Defendant David Dodson has moved for summary judgment on the basis that
“Dodson Trucking” is not a separate entity and that, as to the claims against him, there is
no evidence of his negligence.
Summary judgment is warranted “if the movant shows that there is no genuine
dispute as to any material fact and the movant is entitled to judgment as a matter of law.”
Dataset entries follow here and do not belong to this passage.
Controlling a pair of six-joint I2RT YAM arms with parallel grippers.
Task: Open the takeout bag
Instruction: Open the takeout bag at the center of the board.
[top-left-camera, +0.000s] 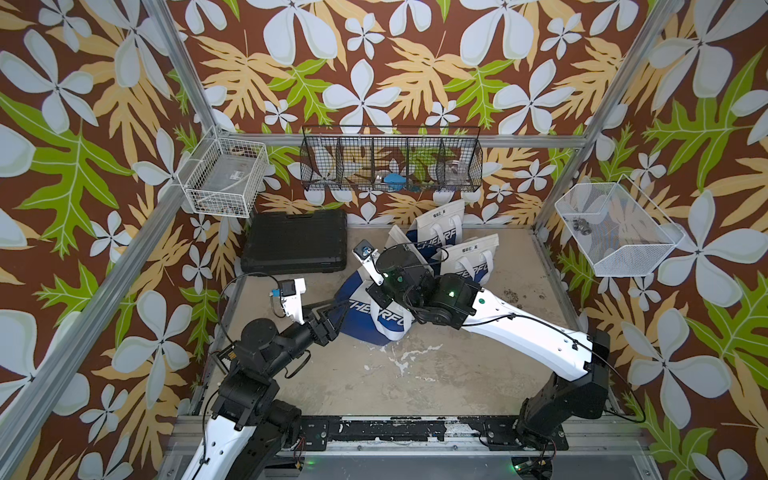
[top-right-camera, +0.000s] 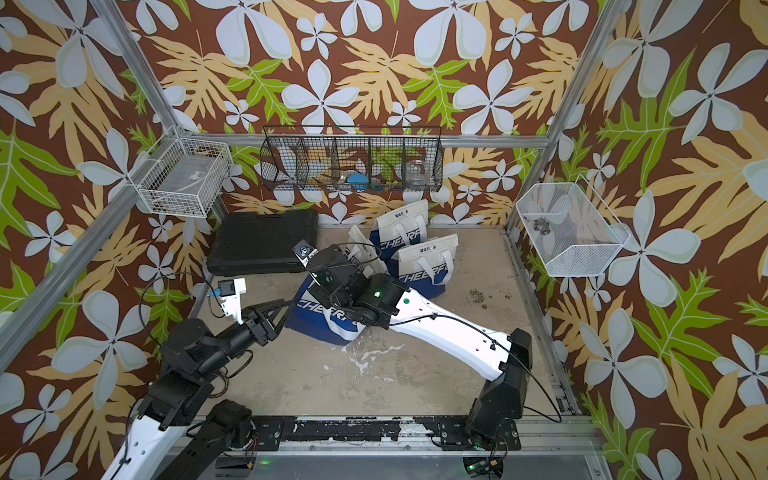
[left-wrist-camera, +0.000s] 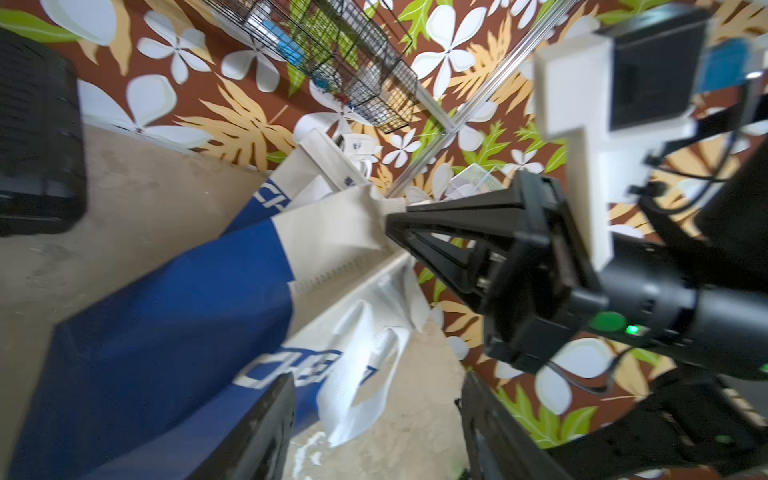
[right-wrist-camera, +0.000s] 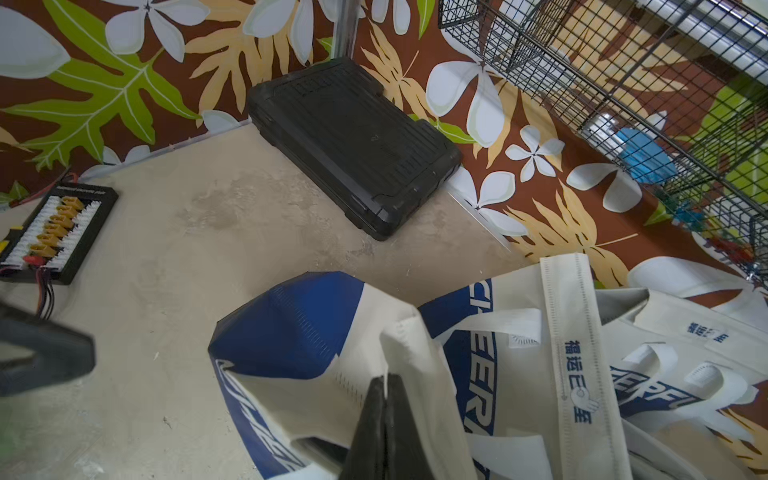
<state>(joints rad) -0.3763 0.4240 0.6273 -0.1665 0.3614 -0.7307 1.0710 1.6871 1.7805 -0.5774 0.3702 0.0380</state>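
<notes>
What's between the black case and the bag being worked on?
Only bare tabletop between the black case and the takeout bag; the right wrist view shows it best.

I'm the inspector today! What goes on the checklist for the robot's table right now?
Surface: beige tabletop, stained, with white scuffs near the front.
Job's things: blue-and-white takeout bag lying mid-table; spare bags standing behind it.
Clutter: black case at the back; connector board with orange plugs.
Grippers: left gripper open near the bag's handle; right gripper shut on the bag's white rim.
Cables: black cable looping off the left wrist; second cable along the right arm.
Surroundings: flowered walls; black wire basket, white wire basket and white mesh basket hanging.
</notes>
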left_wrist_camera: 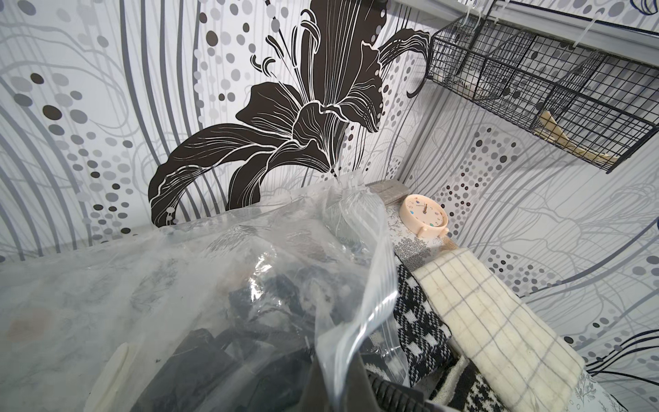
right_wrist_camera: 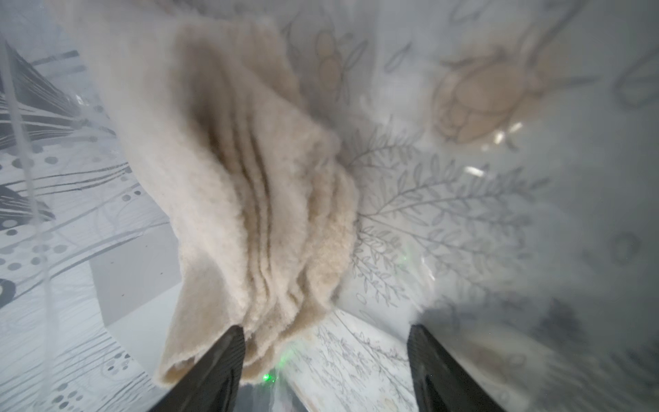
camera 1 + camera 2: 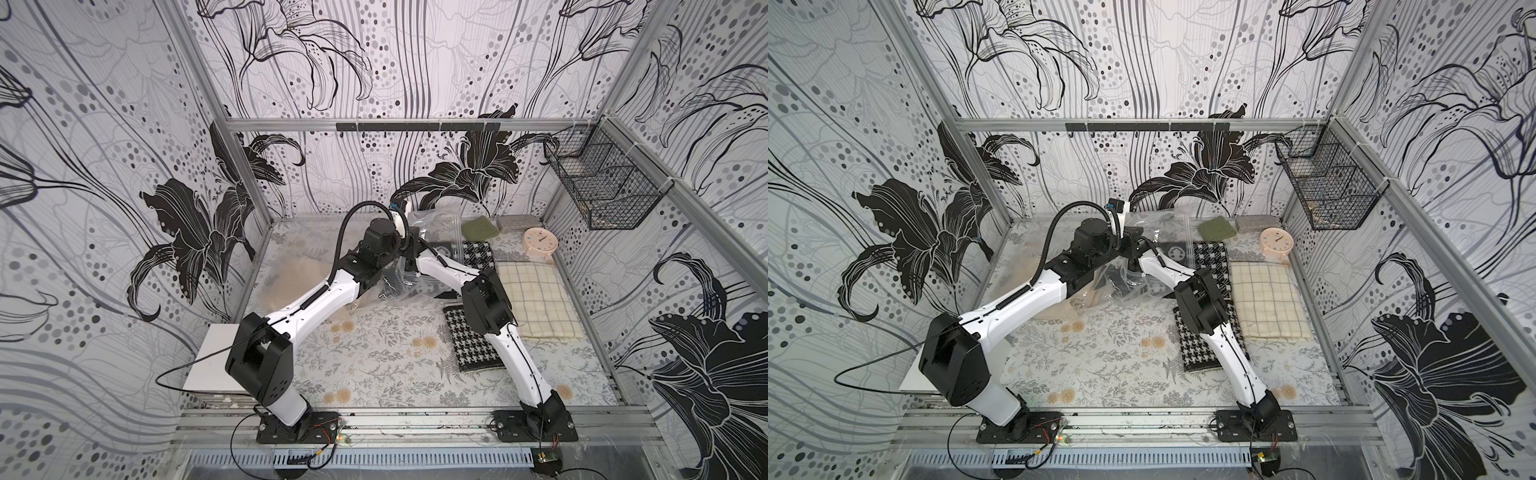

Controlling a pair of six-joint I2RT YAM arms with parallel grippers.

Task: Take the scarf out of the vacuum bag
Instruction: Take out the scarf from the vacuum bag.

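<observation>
Cream fleece scarf [image 2: 249, 178], folded in several layers, lodged inside the vacuum bag [image 1: 107, 285]. The bag is clear crinkled film sprawled over the far left and middle of the table [image 3: 374, 361], which has a floral cover. Its zip-edged mouth is raised at the far middle. In a top view the scarf shows through the film as a pale beige mass at the far left. Right gripper [image 2: 326, 356]: inside the bag, jaws spread wide, gripping nothing. The scarf's nearest end lies just beside the inner face of one finger [image 2: 221, 371], partly in the gap; contact cannot be told. The other finger stands well apart from the scarf. The rest of the scarf stretches away ahead of this gripper. Left gripper [image 1: 335, 388]: clenched, pinching the bag's mouth film, which rises straight from its tips; the scarf does not show in the left wrist view. Houndstooth cloth [image 3: 471, 340]: black and white, right of centre, under the right arm's elbow. Checked cloth [image 3: 536, 299]: cream, just right of the houndstooth cloth. Green cloth [image 3: 476, 227] and grey cloth [image 3: 517, 223]: folded, side by side along the far edge. Clock [image 3: 540, 241]: peach, round, at the far right. Wire basket [image 3: 602, 183]: black, hung on the right wall.
</observation>
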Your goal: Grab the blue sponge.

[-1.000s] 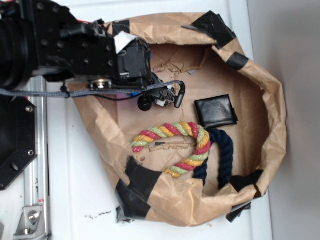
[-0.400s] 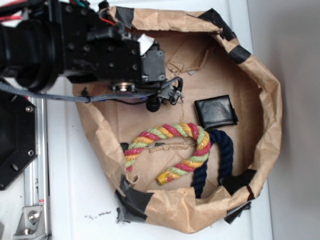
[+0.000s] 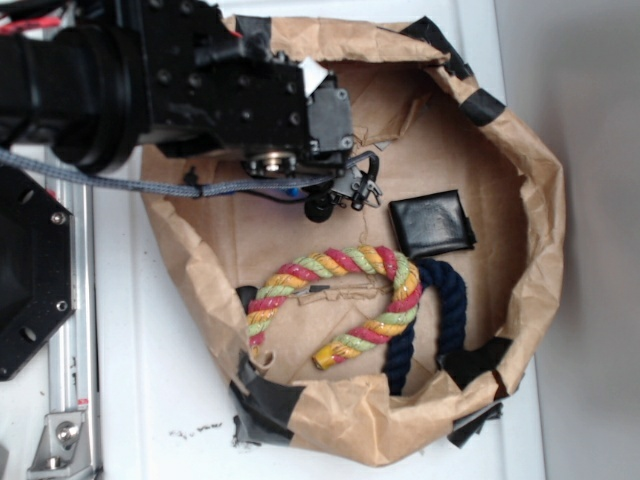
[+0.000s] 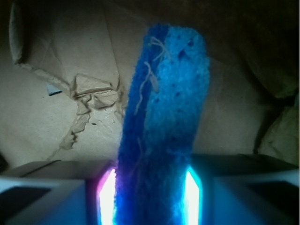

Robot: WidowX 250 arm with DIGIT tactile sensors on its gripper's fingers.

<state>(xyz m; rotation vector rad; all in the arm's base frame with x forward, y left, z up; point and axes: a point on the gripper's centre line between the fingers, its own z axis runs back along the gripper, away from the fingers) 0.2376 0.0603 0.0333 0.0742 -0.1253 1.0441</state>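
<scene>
The tool (image 4: 150, 187) is squeezing the blue sponge (image 4: 161, 122) between its two fingers (image 4: 70, 197), and the sponge is sticking straight out ahead of it. Brown paper (image 4: 56, 93) is lying under the tool. In the outside view, the tool (image 3: 362, 188) is hanging inside the paper bag (image 3: 540, 220), with the black wallet (image 3: 432, 224) just beside it and the colorful rope (image 3: 345, 300) and dark rope (image 3: 440, 310) farther off.

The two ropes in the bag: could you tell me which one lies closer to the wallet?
The navy rope: it curls just below the wallet, while the striped rope arcs to its left.
</scene>
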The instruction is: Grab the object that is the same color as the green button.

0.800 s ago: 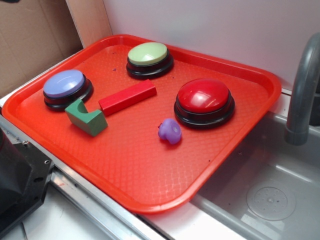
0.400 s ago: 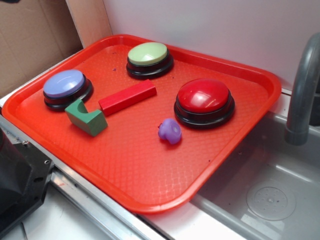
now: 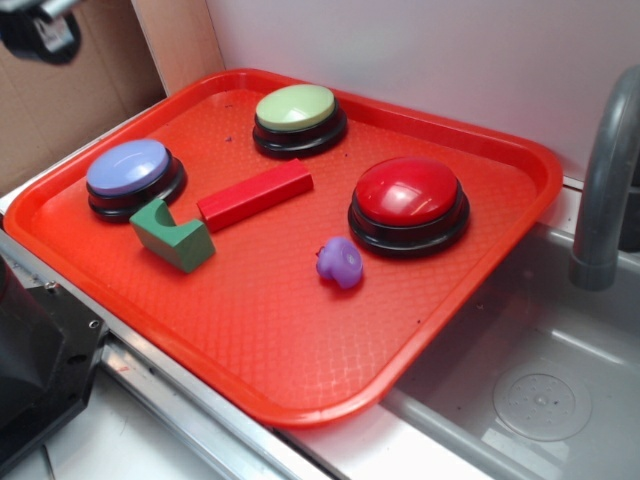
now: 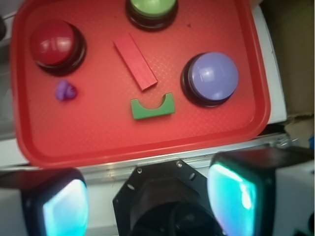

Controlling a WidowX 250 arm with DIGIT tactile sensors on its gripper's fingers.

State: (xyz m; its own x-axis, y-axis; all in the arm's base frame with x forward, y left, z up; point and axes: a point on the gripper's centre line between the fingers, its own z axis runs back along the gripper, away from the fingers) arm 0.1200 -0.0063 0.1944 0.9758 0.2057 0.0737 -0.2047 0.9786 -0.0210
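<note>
The object, a small dark green block [image 3: 172,235] with a curved notch, lies on the red tray [image 3: 260,340] near its left front, between the lavender button and the red bar. In the wrist view the green block [image 4: 153,106] shows far beyond my gripper [image 4: 147,201]. The green button [image 3: 298,118], a pale yellow-green dome on a black base, stands at the tray's back; the wrist view cuts the green button [image 4: 151,10] off at the top edge. My gripper is high above the tray's front edge, open wide, with nothing between its fingers [image 4: 234,194]. A dark part of the gripper [image 3: 38,28] shows at the exterior view's top left.
Also on the tray are a red bar [image 3: 255,195], a lavender button [image 3: 134,176], a red button [image 3: 409,203] and a small purple lump [image 3: 340,262]. A sink [image 3: 540,390] and grey faucet [image 3: 605,190] lie right. The black robot base [image 3: 35,350] sits front left.
A dark part of my gripper has come into the top left corner of the exterior view. Nothing on the tray has moved.
</note>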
Fed.R.Civ.P. 56(a). Material facts are those which “might affect the outcome of the suit
under the governing law.” Anderson v. Liberty Lobby, Inc., 477 U.S. 242, 248 (1986). A
dispute is genuine “if the evidence is such that a reasonable jury could return a verdict for
the nonmoving party.” Id. To determine whether this standard is met, the court views the
evidence in the light most favorable to the non-moving party. Estate of Booker v. Gomez,
745 F.3d 405, 411 (10th Cir. 2014). “[T]he plain language of Rule 56(c) mandates entry
of summary judgment . . . against a party who fails to make a showing sufficient to establish
the existence of an element essential to that party’s case, and on which that party will bear
the burden of proof at trial.” Celotex Corp. v. Catrett, 477 U.S. 317, 322-23 (1986).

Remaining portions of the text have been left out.